OpenSearch/docs/reference/snapshot-restore/index.asciidoc

101 lines
4.5 KiB
Plaintext

[[snapshot-restore]]
= Snapshot and restore
[partintro]
--
// tag::snapshot-intro[]
A _snapshot_ is a backup taken from a running {es} cluster.
You can take snapshots of an entire cluster, including all its data streams and
indices.
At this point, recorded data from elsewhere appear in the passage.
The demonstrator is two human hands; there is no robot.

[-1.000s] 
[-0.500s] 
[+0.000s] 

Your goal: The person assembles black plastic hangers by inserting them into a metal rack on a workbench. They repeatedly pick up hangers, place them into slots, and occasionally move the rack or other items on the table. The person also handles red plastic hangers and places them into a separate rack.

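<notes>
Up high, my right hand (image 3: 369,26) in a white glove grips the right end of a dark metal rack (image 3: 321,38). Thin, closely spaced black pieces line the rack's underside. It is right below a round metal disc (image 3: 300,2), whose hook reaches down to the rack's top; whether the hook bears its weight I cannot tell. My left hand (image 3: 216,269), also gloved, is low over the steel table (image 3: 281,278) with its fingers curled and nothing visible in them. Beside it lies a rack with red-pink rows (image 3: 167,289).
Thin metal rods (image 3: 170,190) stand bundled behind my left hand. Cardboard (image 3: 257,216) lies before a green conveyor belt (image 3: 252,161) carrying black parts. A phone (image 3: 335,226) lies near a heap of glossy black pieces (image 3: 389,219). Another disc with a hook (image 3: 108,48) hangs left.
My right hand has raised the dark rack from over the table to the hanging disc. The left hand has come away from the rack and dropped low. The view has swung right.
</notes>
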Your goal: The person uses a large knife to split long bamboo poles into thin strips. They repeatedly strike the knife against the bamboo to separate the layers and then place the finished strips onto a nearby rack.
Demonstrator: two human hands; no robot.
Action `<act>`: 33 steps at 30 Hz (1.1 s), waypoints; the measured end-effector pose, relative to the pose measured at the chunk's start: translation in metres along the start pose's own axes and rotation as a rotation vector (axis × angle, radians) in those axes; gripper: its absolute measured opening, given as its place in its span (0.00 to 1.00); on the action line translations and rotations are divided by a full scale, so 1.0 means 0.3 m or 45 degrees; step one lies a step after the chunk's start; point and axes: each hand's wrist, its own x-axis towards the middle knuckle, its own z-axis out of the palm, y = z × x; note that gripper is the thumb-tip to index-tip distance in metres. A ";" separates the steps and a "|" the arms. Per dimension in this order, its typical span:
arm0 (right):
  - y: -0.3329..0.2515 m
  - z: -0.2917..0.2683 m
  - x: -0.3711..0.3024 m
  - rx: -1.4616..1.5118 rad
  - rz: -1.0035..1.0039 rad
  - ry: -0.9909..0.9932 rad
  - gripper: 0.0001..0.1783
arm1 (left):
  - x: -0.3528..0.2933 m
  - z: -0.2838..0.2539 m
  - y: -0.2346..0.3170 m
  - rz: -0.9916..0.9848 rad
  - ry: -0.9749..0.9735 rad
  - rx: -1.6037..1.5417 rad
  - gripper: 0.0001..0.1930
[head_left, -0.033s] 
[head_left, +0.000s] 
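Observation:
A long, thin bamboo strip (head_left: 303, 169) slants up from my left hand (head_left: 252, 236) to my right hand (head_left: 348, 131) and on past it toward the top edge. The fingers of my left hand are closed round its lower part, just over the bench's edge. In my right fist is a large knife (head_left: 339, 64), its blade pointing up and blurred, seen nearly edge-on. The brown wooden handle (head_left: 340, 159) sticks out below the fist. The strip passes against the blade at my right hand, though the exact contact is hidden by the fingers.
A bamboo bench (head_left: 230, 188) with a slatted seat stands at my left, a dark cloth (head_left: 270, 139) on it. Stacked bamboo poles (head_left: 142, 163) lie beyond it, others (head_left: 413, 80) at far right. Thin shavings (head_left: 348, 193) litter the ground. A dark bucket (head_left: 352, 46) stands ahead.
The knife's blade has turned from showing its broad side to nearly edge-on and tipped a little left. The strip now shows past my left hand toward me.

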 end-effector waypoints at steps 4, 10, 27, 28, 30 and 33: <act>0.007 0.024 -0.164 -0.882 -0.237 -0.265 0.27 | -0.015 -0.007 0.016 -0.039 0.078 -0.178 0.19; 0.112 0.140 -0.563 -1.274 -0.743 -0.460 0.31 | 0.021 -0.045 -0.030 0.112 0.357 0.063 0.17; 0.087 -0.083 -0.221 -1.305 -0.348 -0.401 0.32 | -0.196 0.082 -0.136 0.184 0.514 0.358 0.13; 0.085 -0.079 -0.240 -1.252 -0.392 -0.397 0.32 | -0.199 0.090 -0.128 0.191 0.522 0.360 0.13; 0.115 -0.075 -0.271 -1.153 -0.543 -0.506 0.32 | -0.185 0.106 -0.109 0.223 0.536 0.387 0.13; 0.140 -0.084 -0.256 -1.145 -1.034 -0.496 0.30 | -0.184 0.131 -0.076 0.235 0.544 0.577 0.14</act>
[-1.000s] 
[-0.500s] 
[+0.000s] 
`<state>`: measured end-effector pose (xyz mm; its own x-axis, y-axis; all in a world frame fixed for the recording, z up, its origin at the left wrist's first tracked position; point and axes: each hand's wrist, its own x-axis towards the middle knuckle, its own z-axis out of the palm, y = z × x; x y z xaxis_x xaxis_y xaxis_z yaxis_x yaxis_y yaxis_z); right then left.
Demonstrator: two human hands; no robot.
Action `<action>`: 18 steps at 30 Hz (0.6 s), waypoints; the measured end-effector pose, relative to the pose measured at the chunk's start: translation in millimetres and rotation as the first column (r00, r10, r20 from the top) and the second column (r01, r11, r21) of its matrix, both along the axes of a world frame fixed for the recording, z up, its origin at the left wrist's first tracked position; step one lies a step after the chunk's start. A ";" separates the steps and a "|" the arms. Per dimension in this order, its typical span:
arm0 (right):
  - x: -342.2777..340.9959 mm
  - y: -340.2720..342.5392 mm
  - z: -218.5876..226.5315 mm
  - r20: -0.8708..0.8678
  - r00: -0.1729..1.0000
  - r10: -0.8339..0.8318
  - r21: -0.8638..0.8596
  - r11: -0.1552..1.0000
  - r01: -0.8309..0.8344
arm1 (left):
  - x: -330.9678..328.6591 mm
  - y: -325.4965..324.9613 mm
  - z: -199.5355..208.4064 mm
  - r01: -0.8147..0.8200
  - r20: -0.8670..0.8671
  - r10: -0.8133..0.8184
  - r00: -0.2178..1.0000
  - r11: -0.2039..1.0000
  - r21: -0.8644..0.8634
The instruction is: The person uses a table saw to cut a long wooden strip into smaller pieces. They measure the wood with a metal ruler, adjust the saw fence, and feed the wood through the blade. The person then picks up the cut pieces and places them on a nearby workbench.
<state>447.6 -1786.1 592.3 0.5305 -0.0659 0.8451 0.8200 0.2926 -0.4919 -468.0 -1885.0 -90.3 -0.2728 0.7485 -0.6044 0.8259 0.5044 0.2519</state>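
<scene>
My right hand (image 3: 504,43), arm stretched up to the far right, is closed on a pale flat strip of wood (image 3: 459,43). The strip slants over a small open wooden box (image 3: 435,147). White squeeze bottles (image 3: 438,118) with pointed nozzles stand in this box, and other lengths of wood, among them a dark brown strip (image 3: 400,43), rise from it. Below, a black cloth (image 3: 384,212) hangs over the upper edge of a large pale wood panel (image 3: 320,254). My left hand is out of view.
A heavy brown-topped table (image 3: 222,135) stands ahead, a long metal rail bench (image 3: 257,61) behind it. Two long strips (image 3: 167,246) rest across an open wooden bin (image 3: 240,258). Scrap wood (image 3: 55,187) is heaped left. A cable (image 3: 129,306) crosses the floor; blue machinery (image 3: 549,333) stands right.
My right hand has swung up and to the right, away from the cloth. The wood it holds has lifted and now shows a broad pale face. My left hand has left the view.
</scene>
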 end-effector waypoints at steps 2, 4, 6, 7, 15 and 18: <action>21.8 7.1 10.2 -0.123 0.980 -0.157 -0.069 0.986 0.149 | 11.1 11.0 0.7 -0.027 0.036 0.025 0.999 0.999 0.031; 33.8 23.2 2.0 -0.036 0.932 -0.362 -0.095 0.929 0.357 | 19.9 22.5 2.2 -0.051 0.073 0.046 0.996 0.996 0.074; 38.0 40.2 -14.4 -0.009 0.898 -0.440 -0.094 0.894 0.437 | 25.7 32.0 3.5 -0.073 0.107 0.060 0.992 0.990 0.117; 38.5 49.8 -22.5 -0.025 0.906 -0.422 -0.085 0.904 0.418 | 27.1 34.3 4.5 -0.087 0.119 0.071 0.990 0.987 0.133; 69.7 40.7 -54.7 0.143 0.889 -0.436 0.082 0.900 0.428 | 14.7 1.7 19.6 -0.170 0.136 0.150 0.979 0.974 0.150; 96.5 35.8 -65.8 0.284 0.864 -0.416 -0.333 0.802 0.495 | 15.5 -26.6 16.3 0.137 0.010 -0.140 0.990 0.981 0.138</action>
You can also take snapshots of only specific data streams or indices in
the cluster.
Snapshots can be stored in either local or remote repositories.
Remote repositories can reside on S3, HDFS, Azure, Google Cloud Storage,
and other platforms supported by a repository plugin.
Snapshots are incremental: each snapshot only stores data that
is not part of an earlier snapshot.
This enables you to take frequent snapshots with minimal overhead.
// end::snapshot-intro[]
// tag::restore-intro[]
You can restore snapshots to a running cluster with the <<snapshots-restore-snapshot,restore API>>.
By default, all data streams and indices in the snapshot are restored.
However, you can choose to restore only the cluster state or specific data
streams or indices from a snapshot.
// end::restore-intro[]
You must <<snapshots-register-repository, register a snapshot repository>>
before you can <<snapshots-take-snapshot, take snapshots>>.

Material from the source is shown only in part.